◆ **AIM OF THE TASK**
The full listing, written out exactly and without images, is the expected result.

◆ **DATASET EXTRACT**
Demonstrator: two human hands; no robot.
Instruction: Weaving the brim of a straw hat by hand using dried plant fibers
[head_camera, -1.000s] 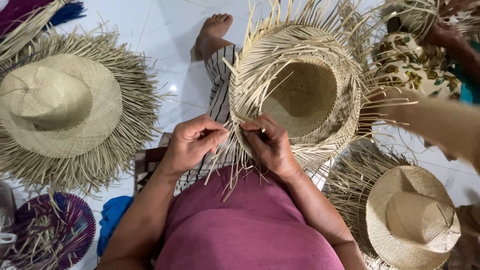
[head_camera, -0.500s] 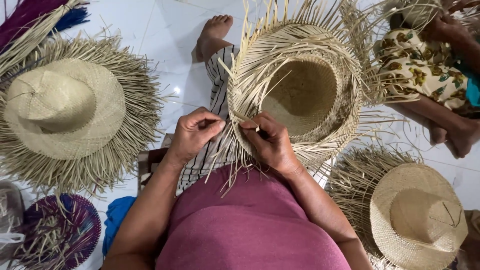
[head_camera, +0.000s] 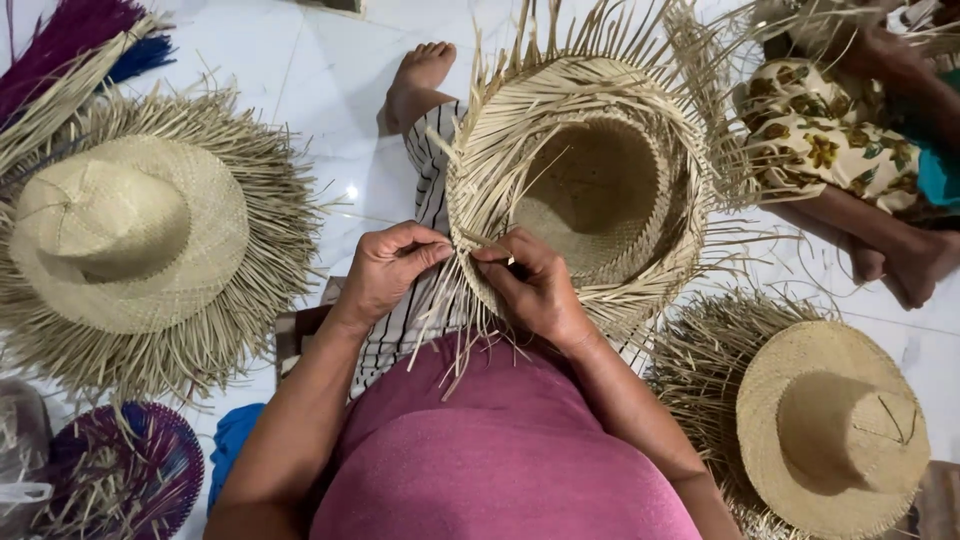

◆ **FINAL ANSWER**
Demonstrator: two human hands; no robot.
Instruction: Weaving the brim of a straw hat by hand using dried plant fibers
[head_camera, -1.000s] 
[head_camera, -0.500s] 
[head_camera, +0.000s] 

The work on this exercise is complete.